Summit Mobilidade: Dados alteram planejamento

Para professor do MIT, chegou o momento de entender melhor as cidades com o uso de informações digitais

Leonardo Pessoa, ESPECIAL PARA O ESTADÃO

28 de maio de 2021 | 05h00

Um antigo sonho dos arquitetos e planejadores urbanos parece ter sido realizado. É o que diz Carlo Ratti, professor de Planejamento e Tecnologias Urbanas e diretor do Senseable City Lab, do Instituto de Tecnologia de Massachusetts (MIT), que participou do último dia do Summit Mobilidade Urbana 2021. Com a alternativa de mapear a cidade física e o movimento humano, com base no uso de sistemas e celulares, ele afirma ser possível ver como os espaços estão sendo utilizados e quantificar melhor as mudanças.

“O dia de entender melhor as cidades chegou”, comemora. “Graças aos dados, o planejamento urbano pode ser feito de modo diferente, explica Ratti.”

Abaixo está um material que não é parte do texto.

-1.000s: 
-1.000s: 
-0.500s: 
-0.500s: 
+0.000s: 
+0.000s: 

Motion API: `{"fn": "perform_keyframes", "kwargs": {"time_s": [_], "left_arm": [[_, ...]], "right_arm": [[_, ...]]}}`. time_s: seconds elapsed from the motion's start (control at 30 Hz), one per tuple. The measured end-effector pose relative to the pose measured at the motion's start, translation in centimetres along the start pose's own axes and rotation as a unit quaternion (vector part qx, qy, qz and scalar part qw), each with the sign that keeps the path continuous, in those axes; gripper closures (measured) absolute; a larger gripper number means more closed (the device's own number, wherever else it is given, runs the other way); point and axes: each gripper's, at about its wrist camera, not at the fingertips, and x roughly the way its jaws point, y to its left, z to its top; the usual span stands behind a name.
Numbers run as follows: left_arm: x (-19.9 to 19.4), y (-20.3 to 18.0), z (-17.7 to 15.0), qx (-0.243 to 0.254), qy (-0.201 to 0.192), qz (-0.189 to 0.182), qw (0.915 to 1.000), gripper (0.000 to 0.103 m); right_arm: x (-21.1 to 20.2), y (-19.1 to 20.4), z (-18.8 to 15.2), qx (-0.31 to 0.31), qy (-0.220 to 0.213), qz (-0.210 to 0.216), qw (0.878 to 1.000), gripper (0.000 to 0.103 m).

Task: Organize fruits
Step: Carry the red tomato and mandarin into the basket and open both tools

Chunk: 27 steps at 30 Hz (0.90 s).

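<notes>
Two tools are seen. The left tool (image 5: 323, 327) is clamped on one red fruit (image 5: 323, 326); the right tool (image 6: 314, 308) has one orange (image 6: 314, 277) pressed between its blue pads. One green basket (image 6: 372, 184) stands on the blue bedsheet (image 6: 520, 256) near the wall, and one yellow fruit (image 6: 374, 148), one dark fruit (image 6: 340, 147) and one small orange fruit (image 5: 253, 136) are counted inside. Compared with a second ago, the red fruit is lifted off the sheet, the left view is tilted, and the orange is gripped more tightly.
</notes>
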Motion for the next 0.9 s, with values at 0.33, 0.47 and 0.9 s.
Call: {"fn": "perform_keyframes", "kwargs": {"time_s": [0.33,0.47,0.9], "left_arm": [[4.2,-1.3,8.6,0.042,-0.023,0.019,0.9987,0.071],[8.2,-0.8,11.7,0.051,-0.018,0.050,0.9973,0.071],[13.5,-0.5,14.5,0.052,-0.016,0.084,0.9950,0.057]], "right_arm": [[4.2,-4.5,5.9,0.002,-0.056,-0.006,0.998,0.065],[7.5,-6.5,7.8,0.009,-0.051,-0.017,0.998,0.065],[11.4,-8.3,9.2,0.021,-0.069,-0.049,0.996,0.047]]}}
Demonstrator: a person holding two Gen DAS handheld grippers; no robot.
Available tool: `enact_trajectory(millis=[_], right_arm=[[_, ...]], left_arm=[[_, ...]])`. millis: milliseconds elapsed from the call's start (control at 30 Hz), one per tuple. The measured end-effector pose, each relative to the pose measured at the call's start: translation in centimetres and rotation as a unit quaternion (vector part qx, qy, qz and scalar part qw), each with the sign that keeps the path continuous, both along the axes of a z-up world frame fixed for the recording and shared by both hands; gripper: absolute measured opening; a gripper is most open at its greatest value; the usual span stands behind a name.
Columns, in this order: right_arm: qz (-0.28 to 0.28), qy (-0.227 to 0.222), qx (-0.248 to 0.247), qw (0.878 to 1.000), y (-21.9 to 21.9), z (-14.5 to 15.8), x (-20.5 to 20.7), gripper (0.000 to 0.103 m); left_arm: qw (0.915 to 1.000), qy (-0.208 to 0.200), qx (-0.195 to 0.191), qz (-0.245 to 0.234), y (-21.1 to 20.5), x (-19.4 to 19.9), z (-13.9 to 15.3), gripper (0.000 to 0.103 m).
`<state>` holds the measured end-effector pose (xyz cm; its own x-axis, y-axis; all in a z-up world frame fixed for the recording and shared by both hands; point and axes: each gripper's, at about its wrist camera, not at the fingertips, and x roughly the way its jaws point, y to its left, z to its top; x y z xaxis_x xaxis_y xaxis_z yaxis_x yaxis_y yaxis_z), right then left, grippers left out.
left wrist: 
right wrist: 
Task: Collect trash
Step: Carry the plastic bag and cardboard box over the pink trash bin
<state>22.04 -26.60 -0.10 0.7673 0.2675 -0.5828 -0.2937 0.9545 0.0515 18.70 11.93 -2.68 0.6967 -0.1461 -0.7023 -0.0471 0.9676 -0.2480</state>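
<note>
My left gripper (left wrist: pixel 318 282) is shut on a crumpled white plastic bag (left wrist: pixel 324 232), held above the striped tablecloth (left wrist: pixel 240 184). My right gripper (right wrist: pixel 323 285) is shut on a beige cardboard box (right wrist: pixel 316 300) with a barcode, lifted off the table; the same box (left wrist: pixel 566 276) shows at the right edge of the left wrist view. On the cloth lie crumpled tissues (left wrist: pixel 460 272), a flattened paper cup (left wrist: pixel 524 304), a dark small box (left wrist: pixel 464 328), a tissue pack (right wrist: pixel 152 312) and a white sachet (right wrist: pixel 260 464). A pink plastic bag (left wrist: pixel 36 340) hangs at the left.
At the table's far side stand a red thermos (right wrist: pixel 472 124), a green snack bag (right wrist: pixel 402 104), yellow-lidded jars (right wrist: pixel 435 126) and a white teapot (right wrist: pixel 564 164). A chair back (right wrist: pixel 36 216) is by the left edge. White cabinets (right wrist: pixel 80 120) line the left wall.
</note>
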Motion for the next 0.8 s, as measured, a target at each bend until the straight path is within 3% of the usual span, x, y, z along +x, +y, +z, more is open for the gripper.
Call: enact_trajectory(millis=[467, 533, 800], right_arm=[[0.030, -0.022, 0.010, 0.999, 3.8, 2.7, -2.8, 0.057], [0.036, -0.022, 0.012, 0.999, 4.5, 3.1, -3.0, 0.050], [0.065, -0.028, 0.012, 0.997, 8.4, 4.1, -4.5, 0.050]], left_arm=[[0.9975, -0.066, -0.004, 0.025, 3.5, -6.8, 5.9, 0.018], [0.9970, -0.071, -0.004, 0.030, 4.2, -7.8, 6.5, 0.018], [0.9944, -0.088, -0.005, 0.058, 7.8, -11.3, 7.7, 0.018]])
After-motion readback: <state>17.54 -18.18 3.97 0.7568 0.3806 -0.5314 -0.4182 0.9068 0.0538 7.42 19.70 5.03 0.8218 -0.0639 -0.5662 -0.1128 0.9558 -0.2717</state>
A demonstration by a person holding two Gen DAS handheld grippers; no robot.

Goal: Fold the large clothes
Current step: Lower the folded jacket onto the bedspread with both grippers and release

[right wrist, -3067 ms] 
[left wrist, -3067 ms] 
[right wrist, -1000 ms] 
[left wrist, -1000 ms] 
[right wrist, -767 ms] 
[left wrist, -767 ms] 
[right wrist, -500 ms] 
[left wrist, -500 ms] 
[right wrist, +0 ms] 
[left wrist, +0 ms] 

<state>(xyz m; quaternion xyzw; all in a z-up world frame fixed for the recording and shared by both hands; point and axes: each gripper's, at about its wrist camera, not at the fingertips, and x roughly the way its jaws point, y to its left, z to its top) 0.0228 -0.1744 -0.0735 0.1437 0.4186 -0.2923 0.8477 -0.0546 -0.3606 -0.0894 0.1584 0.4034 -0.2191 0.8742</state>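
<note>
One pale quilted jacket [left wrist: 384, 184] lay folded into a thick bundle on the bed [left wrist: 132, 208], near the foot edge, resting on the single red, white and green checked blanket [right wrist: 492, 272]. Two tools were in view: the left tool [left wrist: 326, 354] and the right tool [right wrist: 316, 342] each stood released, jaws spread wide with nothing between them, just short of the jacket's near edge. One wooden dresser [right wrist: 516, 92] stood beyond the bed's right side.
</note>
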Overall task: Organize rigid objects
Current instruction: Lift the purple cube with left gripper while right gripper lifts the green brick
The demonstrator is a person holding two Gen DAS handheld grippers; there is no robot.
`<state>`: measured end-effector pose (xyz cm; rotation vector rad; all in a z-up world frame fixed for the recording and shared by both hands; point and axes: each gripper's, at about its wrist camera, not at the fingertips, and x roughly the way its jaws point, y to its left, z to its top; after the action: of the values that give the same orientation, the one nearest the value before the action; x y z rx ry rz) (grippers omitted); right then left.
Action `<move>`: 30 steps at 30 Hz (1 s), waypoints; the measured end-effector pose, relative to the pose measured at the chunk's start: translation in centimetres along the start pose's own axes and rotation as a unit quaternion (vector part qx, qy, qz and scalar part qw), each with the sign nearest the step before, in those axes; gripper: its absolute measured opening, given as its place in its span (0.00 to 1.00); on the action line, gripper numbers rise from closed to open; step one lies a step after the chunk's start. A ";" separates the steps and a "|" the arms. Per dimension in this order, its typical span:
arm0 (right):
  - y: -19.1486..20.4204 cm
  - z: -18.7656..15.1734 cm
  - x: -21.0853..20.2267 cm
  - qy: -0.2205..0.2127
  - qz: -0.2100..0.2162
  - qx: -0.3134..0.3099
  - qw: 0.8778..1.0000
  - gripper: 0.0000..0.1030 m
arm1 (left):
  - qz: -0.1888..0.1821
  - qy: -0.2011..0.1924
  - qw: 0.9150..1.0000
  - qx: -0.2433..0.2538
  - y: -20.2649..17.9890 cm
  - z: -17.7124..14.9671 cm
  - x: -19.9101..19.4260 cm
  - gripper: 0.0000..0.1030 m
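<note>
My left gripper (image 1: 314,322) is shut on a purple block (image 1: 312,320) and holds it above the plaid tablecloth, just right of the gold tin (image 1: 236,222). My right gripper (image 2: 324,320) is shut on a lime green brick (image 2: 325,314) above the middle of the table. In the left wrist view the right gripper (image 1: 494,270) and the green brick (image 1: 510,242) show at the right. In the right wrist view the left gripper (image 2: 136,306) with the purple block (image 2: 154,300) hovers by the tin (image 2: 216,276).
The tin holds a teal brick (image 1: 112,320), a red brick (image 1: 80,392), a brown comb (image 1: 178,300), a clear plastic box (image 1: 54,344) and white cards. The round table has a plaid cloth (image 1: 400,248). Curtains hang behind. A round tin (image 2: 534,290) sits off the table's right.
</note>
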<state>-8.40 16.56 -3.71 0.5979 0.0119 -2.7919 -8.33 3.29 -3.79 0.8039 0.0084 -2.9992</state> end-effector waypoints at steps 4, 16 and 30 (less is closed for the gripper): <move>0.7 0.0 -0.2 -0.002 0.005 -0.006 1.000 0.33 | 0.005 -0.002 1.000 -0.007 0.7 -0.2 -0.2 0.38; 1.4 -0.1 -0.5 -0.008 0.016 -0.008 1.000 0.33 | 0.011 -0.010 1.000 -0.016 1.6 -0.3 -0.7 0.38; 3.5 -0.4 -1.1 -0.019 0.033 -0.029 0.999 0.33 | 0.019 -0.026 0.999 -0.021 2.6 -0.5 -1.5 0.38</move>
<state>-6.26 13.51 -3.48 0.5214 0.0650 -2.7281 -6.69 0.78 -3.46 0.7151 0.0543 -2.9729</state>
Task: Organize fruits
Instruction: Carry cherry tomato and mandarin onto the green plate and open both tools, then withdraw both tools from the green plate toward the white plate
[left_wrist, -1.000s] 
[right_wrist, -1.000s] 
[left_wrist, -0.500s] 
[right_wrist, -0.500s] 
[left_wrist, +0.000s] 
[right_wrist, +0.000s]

O urbanista italiano – que trabalha em dois projetos no Brasil neste momento – acredita que o modelo monofuncional de planejamento das cidades, nascido na década de 1930, e copiado por metrópoles como Brasília, já não funciona mais. A tendência, segundo ele, é “criar áreas com diferentes funções sociais coexistindo”, utilizando melhor esses espaços multifuncionais, com tecnologia e sustentabilidade.

Sobreposição

“Cada setor tinha sua função e hoje isso está mudando. Temos a sobreposição de diferentes funções, fazendo com que tudo tenha mais dinâmica e flexibilidade”, diz ele. Com base em uma análise de dados produzida no câmpus do MIT durante a pandemia, que mapeou a movimentação na universidade, em diferentes horários e dias da semana, revelando como os espaços são utilizados, Ratti diz que a ausência de interações nos espaços físicos está desenvolvendo vínculos mais fracos e vulneráveis. E isso, na sua visão, impede a construção de uma rede de experiências e referências diversas. “É como se fosse um cérebro se atrofiando”, afirma.

Ao questionar se será possível trabalhar no modelo remoto para sempre, ele mesmo responde que “nossos escritórios ainda continuam tendo um papel importante porque são físicos, onde criamos vínculos, e isso não acontece no espaço digital como Zoom, Teams ou diferentes plataformas”.

Favelas 4D

Elegendo sempre as pessoas como prioridade para transformar as cidades em lugares mais sensíveis, Ratti vem participando do Favelas 4D, um projeto de mapeamento digital das favelas cariocas, iniciado pela Rocinha. Por meio dessa iniciativa, de acordo com ele, será possível ajudar os moradores na atribuição de títulos de propriedade, facilitar intervenções, como estudos a respeito da instalação de escadas rolantes, entre outras melhorias.

Além disso, ele também ajuda a cidade de Brasília na criação de um novo bairro planejado de uso misto, chamado Biotic, com previsão de abrigar universidades, residências, empresas, comércios e espaços públicos para que as pessoas possam viver, trabalhar e se divertir sem precisar se deslocar.